> _WHAT YOU SHOULD DO_: From the material below, please set down exactly the lines starting with the one with "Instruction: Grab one" and going on through the one with "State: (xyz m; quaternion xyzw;", without a single picture.

***** DATA PROVIDED *****

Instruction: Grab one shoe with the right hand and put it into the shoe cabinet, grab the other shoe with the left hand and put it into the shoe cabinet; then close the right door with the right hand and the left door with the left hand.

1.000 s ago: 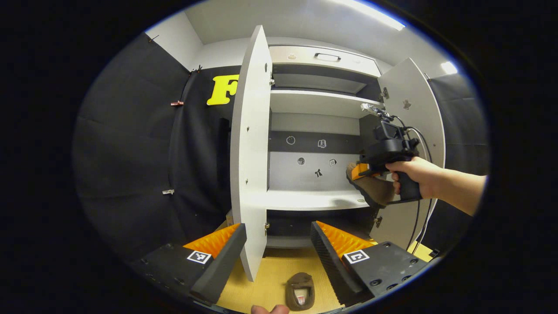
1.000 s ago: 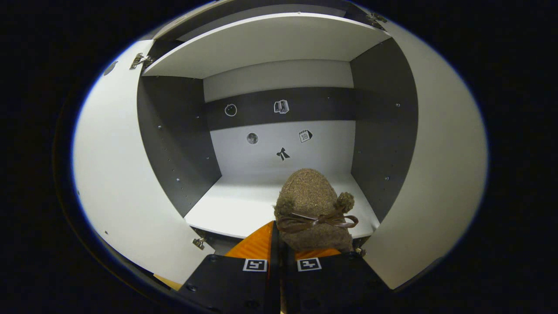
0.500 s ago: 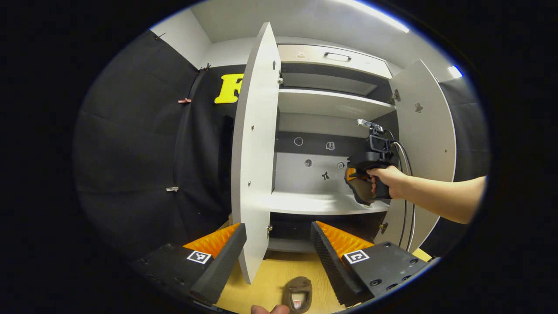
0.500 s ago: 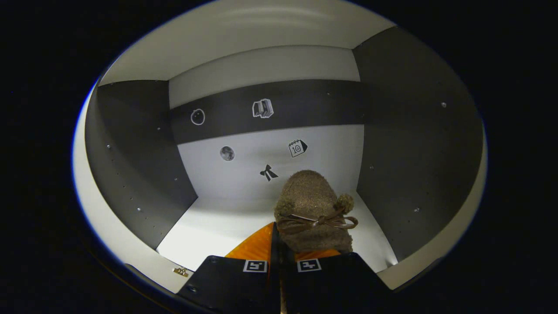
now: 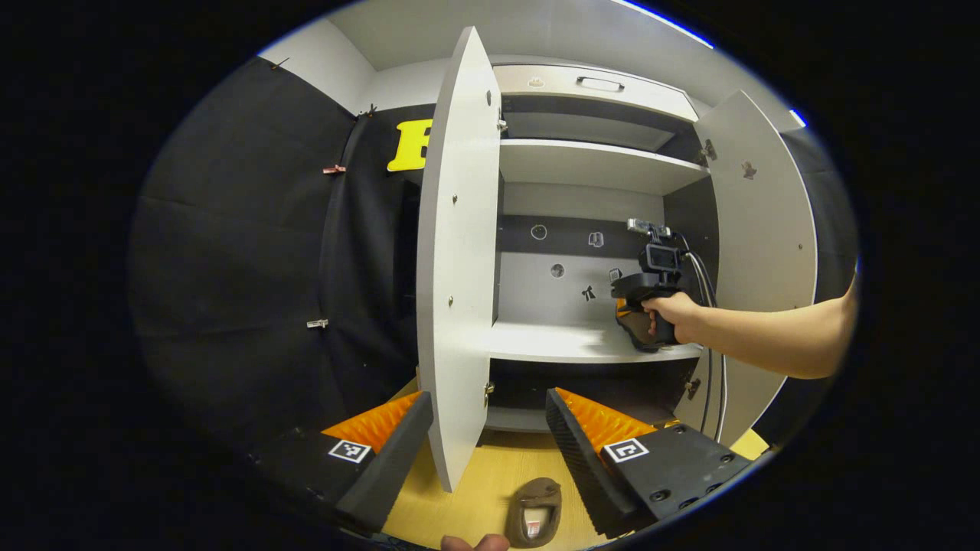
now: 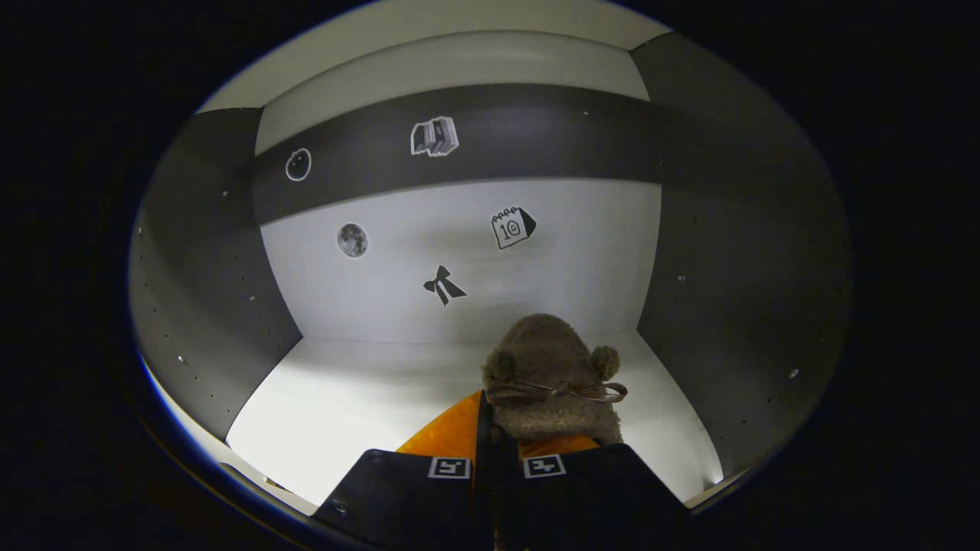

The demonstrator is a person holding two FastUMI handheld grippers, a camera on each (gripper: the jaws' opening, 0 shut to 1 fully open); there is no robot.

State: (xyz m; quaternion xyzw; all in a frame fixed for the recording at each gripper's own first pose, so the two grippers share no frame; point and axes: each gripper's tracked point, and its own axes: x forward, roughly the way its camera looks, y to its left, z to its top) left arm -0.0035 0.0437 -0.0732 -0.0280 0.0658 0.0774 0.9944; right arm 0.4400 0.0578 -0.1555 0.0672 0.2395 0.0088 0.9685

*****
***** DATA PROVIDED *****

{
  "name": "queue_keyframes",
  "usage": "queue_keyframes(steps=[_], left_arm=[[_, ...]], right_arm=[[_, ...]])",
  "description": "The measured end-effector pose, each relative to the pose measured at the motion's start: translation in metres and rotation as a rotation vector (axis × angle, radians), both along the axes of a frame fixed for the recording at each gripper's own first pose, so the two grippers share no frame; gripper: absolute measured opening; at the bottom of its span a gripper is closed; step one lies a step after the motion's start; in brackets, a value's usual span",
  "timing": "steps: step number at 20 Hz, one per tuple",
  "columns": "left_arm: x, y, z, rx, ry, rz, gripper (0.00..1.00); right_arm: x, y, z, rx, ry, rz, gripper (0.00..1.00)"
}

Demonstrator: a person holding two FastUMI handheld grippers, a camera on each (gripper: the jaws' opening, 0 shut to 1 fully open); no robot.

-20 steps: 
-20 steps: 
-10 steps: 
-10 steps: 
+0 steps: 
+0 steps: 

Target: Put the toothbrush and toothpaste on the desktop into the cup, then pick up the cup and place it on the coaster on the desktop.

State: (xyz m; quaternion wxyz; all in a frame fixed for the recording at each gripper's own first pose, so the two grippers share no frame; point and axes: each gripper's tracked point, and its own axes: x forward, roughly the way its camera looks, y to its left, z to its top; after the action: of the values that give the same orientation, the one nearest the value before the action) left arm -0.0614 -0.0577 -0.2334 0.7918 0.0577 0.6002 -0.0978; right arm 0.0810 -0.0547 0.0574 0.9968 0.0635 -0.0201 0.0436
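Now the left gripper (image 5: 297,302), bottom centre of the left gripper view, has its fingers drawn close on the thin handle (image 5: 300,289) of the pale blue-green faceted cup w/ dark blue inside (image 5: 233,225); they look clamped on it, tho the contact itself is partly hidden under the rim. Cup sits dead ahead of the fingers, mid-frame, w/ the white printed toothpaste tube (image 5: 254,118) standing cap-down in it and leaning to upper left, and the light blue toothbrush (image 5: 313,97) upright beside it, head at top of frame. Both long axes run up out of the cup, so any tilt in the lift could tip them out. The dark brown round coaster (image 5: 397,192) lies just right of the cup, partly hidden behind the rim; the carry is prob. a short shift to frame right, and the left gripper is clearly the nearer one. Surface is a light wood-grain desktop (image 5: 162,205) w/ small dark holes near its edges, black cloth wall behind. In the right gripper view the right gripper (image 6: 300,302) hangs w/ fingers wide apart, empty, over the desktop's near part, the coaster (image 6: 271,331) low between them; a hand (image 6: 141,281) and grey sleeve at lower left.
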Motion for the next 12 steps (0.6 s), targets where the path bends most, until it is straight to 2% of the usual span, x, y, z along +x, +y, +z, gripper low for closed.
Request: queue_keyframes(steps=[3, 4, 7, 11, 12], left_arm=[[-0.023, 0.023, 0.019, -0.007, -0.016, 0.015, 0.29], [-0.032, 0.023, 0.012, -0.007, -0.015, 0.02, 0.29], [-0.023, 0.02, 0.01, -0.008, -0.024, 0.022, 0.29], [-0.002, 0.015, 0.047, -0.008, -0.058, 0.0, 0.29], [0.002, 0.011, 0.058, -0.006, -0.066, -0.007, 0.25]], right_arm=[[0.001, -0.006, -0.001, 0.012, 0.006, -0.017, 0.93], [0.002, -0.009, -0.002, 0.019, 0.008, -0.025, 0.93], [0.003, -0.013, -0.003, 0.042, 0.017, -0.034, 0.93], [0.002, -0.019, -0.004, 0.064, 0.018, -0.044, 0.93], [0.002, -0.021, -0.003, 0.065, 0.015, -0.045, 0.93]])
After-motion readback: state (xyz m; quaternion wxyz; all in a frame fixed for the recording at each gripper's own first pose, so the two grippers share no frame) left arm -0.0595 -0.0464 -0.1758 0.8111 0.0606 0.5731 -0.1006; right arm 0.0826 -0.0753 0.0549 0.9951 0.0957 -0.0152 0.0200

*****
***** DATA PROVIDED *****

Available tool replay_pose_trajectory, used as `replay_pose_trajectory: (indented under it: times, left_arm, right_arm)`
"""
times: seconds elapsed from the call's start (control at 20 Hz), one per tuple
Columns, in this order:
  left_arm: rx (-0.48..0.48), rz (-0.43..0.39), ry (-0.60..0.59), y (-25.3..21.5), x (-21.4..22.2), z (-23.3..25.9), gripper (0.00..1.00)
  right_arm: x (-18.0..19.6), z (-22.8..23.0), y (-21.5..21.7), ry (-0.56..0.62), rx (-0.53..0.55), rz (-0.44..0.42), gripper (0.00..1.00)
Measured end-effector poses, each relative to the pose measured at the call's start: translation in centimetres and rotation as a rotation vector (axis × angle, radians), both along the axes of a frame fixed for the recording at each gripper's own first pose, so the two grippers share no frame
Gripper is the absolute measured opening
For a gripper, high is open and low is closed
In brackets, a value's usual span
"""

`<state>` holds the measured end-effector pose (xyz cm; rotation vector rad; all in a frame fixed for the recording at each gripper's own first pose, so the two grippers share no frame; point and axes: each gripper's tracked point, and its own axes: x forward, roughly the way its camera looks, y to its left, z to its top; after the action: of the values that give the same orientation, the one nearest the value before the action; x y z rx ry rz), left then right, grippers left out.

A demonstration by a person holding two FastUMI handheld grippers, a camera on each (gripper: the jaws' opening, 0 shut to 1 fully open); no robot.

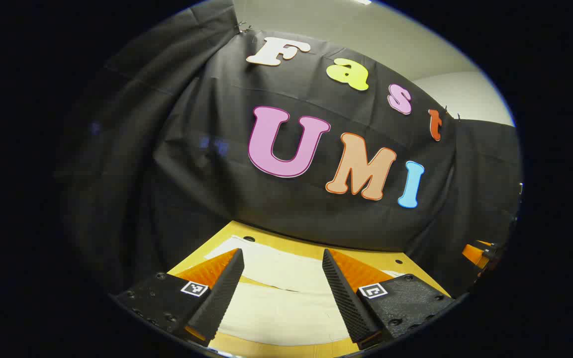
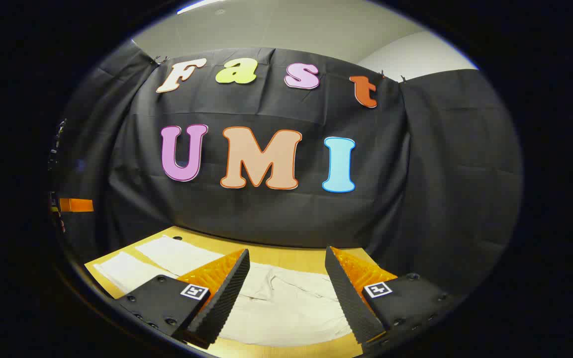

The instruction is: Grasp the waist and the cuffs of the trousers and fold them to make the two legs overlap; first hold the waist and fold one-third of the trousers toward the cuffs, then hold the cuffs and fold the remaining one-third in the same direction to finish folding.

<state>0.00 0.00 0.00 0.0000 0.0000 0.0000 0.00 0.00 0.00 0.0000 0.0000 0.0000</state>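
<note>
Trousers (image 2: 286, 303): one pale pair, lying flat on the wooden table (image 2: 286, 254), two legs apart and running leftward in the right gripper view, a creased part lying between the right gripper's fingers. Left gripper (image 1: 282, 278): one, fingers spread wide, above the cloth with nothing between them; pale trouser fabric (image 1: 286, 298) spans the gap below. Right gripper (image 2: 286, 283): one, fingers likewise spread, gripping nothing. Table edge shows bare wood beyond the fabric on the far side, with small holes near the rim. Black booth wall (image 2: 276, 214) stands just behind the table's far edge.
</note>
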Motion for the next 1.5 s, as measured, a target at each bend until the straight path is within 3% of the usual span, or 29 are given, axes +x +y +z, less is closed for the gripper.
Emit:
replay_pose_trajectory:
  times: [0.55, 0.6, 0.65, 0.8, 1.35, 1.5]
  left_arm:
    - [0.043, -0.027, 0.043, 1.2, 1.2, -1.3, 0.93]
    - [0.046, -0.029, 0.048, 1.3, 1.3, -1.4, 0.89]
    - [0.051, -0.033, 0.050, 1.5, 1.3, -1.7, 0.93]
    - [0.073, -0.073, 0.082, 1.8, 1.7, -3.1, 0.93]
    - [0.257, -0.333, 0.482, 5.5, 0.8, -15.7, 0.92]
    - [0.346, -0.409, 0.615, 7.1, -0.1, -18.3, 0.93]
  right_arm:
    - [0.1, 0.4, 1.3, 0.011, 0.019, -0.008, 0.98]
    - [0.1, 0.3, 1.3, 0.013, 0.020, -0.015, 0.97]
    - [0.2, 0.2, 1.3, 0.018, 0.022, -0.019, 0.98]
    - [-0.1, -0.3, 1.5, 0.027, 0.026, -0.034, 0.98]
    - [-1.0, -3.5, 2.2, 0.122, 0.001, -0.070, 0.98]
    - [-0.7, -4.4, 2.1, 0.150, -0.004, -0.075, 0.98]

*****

> _EXERCISE ANSWER_:
Instruction: Grab one shoe with the right hand and put it into the shoe cabinet, grab the other shoe with the left hand and put it into the shoe cabinet; then close the right door with the right hand and the left door with the left hand.

1.000 s ago: 
1.000 s ago: 
0.500 s ago: 
0.500 s ago: 
now: 
now: 

The demonstrator is a person holding two FastUMI handheld grippers, a camera on each (gripper: the jaws' opening, 0 shut to 1 fully open); there is no robot.

State: (xyz m; quaternion xyzw; all in a frame fixed for the recording at each gripper's own first pose, so the two grippers share no frame; point and axes: each gripper's tracked point, and its own axes: x forward, roughly the way its camera looks, y to its left, z to its top) left arm -0.0035 0.0437 -0.0732 -0.0280 0.0658 0.0774 0.9944; right arm 0.4400 0.0578 -0.1555 0.0672 0.2395 0.0088 0.9685

Nothing remains to add to the answer.